With the pictures left out, restate exactly the part below that opens with the line containing "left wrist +" and closes with the line containing "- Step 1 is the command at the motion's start".

---------- Extracted entries

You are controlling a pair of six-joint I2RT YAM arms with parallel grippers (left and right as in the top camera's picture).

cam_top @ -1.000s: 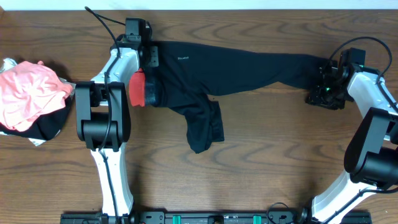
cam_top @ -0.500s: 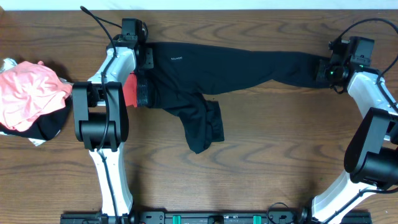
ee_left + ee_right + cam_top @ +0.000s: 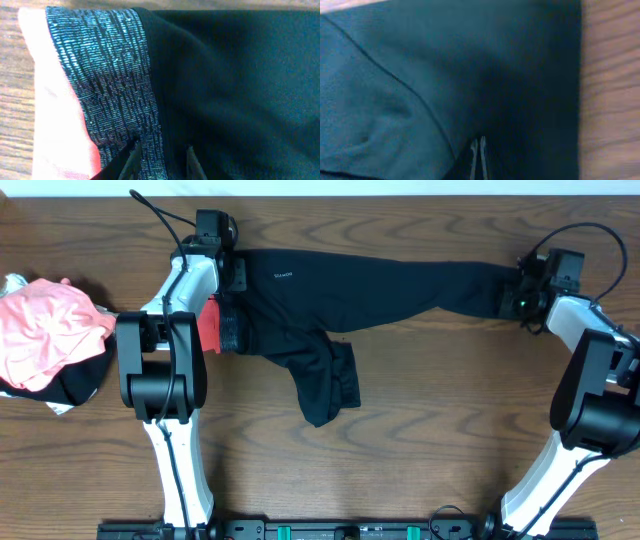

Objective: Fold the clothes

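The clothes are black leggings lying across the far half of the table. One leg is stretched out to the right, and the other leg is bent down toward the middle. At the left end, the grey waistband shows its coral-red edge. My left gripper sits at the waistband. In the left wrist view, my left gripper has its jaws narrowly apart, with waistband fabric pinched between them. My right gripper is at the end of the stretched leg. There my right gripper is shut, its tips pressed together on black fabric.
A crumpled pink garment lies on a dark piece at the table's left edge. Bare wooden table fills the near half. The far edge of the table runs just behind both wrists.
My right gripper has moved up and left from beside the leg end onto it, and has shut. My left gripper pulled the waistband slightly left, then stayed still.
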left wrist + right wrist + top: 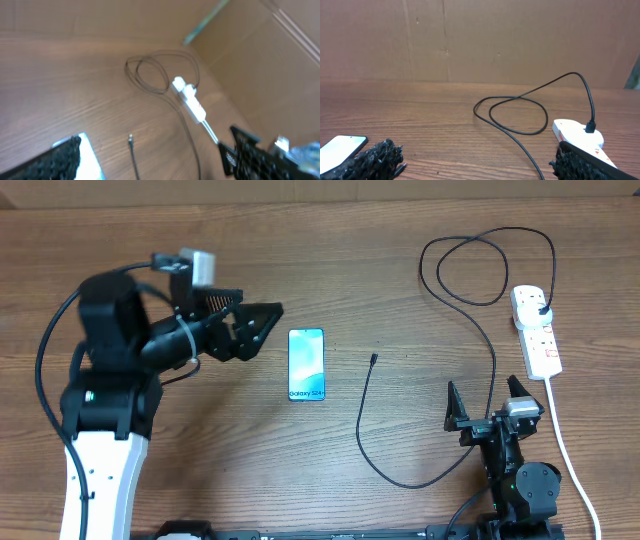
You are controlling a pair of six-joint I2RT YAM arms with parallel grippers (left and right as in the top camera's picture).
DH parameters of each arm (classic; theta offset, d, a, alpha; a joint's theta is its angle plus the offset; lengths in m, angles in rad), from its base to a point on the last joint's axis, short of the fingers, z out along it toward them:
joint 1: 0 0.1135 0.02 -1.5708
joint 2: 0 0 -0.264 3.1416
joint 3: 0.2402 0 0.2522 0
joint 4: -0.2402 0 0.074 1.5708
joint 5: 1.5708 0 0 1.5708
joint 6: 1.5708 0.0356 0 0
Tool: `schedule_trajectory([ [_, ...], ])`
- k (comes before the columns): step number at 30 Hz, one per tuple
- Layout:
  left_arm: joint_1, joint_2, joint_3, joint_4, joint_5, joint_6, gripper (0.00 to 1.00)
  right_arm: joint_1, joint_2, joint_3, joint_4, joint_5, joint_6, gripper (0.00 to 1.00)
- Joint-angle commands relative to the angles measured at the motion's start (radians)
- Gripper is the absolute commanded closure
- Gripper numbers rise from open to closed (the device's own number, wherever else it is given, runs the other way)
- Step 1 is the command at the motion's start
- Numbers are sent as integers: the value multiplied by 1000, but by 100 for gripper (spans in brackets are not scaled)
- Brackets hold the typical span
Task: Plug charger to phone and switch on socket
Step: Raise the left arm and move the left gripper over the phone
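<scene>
Black left fingers (62,159) wide apart, empty; right fingers (375,157) likewise.

open table (340,270) around phone (306,365), charger cable (362,410) looping beside socket (536,330)

On the table (420,115), the charger (580,75) loops its black cable back to the white socket (572,131), well apart from the phone (342,147) at far left.

Soft, even light is falling on the table (300,260) from above, leaving only faint shadows. The left wrist view is smearing with motion blur, so the socket (189,100) is showing as a pale streak, perhaps overexposed. The phone (342,147) is glaring white in the right wrist view.
</scene>
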Motion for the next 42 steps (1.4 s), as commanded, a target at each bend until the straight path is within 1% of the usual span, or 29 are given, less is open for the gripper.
schedule_trajectory([
  [1,-97,64,161,-135,-255,71,0,-6,-7,-11,5,2,-2,0],
  [2,-132,93,213,-201,-345,70,0,-6,-7,-11,5,2,-2,0],
  [4,-192,154,314,-322,-480,69,0,-6,-7,-11,5,2,-2,0],
  [6,-244,237,434,-462,-584,61,0,-6,-7,-11,5,2,-2,0],
  [8,-284,339,567,-609,-649,56,0,-6,-7,-11,5,2,-2,0],
  [10,-315,462,711,-763,-675,56,0,-6,-7,-11,5,2,-2,0],
  [13,-341,575,817,-863,-665,59,0,-6,-7,-11,5,2,-2,0],
  [15,-351,616,832,-872,-618,57,0,-6,-7,-11,5,2,-2,0],
  [19,-356,670,831,-879,-428,40,0,-6,-7,-11,5,2,-2,0],
  [22,-356,684,831,-854,-403,23,0,-6,-7,-11,5,2,-2,0],
  [25,-356,684,831,-853,-404,-50,0,-6,-7,-11,5,2,-2,0],
  [27,-361,684,831,-853,-405,-66,0,-6,-7,-11,5,2,-2,0],
  [30,-379,686,831,-868,-460,-125,0,-6,-7,-11,5,2,-2,0],
  [34,-415,714,831,-890,-593,-198,0,-6,-7,-11,5,2,-2,0],
  [36,-426,735,831,-904,-610,-202,0,-6,-7,-11,5,2,-2,0],
  [39,-439,796,831,-945,-688,-237,0,-6,-7,-11,5,2,-2,0],
  [42,-439,847,831,-965,-699,-243,0,-6,-7,-11,5,2,-2,0],
])
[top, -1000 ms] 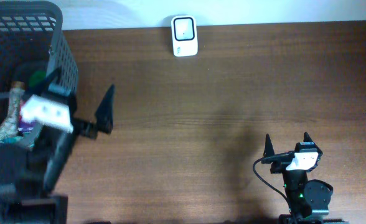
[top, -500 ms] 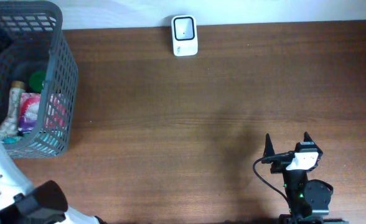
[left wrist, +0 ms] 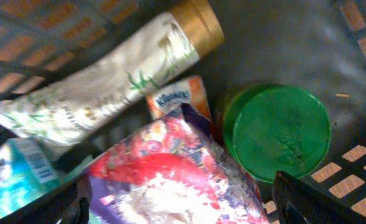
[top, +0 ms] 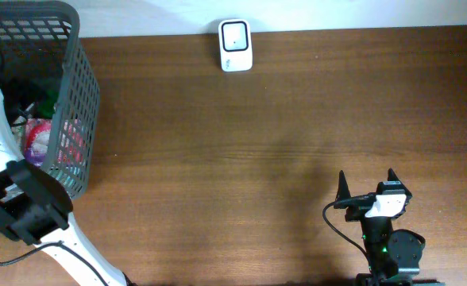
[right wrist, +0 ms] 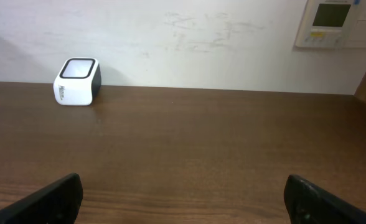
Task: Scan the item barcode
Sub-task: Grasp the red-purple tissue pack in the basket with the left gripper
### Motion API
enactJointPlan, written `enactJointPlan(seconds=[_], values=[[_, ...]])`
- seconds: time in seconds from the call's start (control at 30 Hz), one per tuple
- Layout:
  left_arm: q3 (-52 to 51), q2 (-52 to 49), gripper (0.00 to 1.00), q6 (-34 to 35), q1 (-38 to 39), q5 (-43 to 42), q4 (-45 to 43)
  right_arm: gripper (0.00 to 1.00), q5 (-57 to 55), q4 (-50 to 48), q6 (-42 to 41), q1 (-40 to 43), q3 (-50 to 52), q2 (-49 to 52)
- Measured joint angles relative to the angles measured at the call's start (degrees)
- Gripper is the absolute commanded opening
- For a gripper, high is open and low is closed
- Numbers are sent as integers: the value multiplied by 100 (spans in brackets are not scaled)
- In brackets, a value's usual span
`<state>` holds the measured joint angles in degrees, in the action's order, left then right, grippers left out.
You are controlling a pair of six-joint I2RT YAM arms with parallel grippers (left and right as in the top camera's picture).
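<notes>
- Your left pincer is now down inside the basket at the bench's far left corner. A second ago it hung outside the basket wall, so the pick is only starting.
- It is wide open and empty, straddling the bag.
- Your right pincer sits open by the near edge.
- The bag looks soft and crinkly, printed red and purple, and lies between the bottle and the green lid. No barcode shows.
- The scanner waits at the far edge.

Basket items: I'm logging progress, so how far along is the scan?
Nothing looks done: no item is out of the basket or near the scanner. In hand: the left gripper hangs open over the bag inside, gripping nothing. Left: grasp, lift, carry to the scanner. The right gripper sits open, empty.
</notes>
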<state>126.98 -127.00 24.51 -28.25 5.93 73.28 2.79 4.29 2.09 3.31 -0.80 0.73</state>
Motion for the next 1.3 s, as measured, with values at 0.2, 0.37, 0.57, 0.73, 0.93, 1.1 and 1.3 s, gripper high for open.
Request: enactJointPlan(seconds=[0.2,0.37,0.57,0.73,0.93,1.1,1.3], values=[[44,-485,76,131,387,-256,74,99,0,-2,0,0,0,0],[48,-636,80,247,472,48,599,99,0,0,-2,0,0,0],[247,-800,75,210,468,168,761,99,2,0,-2,0,0,0],[549,-791,76,98,468,0,1237,99,2,0,2,0,0,0],[-538,-704,0,61,468,164,188,99,0,0,0,0,0,0],[-348,-699,0,37,450,160,962,99,0,-2,0,0,0,0],[2430,-372,0,37,343,153,1969,99,0,0,0,0,0,-4]])
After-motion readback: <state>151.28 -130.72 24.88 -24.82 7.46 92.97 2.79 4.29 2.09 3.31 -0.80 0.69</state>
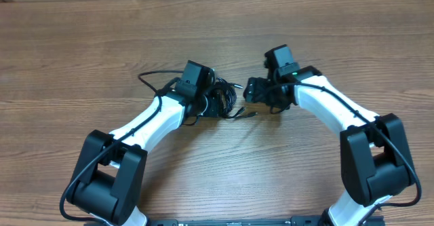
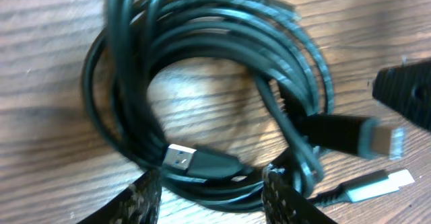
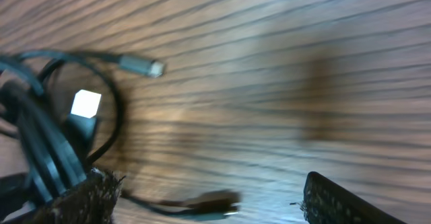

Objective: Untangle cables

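Cables [image 1: 225, 100] bunched into one round coil on the table [image 1: 102, 36], between the two arms and tucked closest to the left one.

At the left gripper [image 2: 212, 200]: fingers spread, straddling the near rim of the coil, several strands running crosswise through the gap, nothing visibly pinched. Just past the fingertips, a blue-tongued plug [image 2: 180, 158] lying on that rim, metal end pointing left. Farther out, the open middle of the coil, bare wood showing through. Off the coil's right side, two loose ends side by side: a thick dark plug [image 2: 350, 133], blurred, and below it a silver-tipped plug [image 2: 380, 183], both aimed right, toward the other arm.

At the right gripper [image 3: 215, 200]: fingers spread wide, mostly bare wood between them. Finger on the left of that view up against the edge of the bundle; a thin cord end [image 3: 202, 202] lying low across the gap, unclamped.

Judging from this: coil body directly under the left arm, free tails nearer the right arm and running roughly left to right. Probably best to pin the coil on the left and draw one tail out rightward, along its own length. Risk of dragging the whole bundle with more than one strand caught.
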You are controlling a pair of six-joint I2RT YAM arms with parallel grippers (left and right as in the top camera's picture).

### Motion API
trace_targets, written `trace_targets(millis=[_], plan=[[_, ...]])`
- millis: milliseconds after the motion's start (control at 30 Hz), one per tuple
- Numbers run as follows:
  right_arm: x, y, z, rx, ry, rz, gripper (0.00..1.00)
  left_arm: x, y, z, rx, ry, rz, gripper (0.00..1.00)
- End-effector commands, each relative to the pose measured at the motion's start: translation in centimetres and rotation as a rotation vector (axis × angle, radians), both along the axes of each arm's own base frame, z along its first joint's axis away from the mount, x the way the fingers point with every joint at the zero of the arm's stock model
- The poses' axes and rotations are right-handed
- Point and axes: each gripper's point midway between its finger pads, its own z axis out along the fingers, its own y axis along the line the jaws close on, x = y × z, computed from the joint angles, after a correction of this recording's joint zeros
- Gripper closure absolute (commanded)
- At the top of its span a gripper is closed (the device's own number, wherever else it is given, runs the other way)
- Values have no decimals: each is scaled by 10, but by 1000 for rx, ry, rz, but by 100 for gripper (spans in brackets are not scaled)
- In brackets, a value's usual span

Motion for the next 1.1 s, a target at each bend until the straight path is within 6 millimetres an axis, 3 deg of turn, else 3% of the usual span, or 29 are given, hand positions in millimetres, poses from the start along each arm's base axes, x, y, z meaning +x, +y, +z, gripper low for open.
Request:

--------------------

Answer for this exercise:
left wrist + right wrist + top: 
You are controlling a pair of six-joint I2RT YAM arms with parallel grippers (left and right as in the top camera's picture).
DH parameters of each arm (classic; theta offset, d, a, alpha; a joint's theta is its angle plus the offset; lengths in m, angles in rad), from its base to a point on the last joint's axis, short of the fingers, z out along it toward them:
joint 1: 0 0.1135 0.02 -1.5708
joint 2: 0 0 -0.264 3.1416
joint 3: 0.2402 0 0.2522 0
joint 4: -0.2402 0 0.074 1.5708
joint 5: 1.5708 0 0 1.5708
joint 6: 1.5708 0.0356 0 0
Tool: `schedule_trajectory([ [_, ...], ])`
- k (comes before the columns): step number at 30 Hz, one per tuple
- Layout:
  left_arm: joint_1, joint_2, joint_3, joint_4, joint_5, joint_6, gripper (0.00 to 1.00)
  right_arm: joint_1, joint_2, joint_3, joint_4, joint_5, joint_6, gripper (0.00 to 1.00)
- Joint-angle commands relative to the angles measured at the motion's start (radians)
- Gripper is the absolute commanded closure
- Gripper numbers rise from open to closed (the device's own number, wherever else it is given, runs the other way)
- Step 1 is the command at the motion's start

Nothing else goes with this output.